▶ ACTIVITY: Reproduce the material that follows exactly, with no line left out.

▶ COLLECTED DATA:
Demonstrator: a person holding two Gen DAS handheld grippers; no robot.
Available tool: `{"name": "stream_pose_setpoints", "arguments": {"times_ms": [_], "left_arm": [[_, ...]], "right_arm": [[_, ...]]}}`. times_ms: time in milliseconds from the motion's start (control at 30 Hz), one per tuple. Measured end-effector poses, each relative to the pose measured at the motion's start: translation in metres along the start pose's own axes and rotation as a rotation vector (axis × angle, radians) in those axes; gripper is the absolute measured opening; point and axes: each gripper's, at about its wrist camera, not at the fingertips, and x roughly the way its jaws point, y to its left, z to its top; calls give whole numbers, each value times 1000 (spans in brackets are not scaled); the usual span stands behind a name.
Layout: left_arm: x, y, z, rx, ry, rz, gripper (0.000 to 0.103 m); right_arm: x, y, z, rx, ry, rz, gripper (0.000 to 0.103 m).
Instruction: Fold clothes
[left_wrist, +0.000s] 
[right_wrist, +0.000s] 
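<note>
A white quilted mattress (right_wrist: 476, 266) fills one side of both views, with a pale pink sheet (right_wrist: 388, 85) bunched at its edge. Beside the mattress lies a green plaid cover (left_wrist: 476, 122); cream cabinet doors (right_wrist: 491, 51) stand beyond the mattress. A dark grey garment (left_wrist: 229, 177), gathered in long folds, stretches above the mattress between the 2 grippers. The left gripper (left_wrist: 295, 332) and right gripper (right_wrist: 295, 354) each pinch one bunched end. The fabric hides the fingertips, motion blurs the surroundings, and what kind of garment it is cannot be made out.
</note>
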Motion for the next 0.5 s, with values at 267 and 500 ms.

▶ WORKED SOLUTION:
Demonstrator: a person holding two Gen DAS handheld grippers; no robot.
Available tool: `{"name": "stream_pose_setpoints", "arguments": {"times_ms": [_], "left_arm": [[_, ...]], "right_arm": [[_, ...]]}}`. times_ms: time in milliseconds from the motion's start (control at 30 Hz), one per tuple. Measured end-effector poses, each relative to the pose measured at the motion's start: translation in metres along the start pose's own axes and rotation as a rotation vector (axis × angle, radians) in those axes; gripper is the absolute measured opening; point and axes: each gripper's, at about its wrist camera, not at the fingertips, and x roughly the way its jaws point, y to its left, z to its top; calls give whole numbers, each value times 1000 (spans in brackets are not scaled); the usual span stands behind a name.
Layout: left_arm: x, y, z, rx, ry, rz, gripper (0.000 to 0.103 m); right_arm: x, y, z, rx, ry, rz, gripper (0.000 to 0.103 m).
Instruction: Fold clothes
[left_wrist, +0.000s] 
[right_wrist, +0.000s] 
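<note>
A white quilted mattress (right_wrist: 476, 266) fills one side of both views, with a pale pink sheet (right_wrist: 388, 85) bunched at its edge. Beside the mattress lies a green plaid cover (left_wrist: 476, 122); cream cabinet doors (right_wrist: 491, 51) stand beyond the mattress. A dark grey garment (left_wrist: 229, 177), gathered in long folds, stretches above the mattress between the 2 grippers. The left gripper (left_wrist: 295, 332) and right gripper (right_wrist: 295, 354) each pinch one bunched end. The fabric hides the fingertips, motion blurs the surroundings, and what kind of garment it is cannot be made out.
</note>
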Motion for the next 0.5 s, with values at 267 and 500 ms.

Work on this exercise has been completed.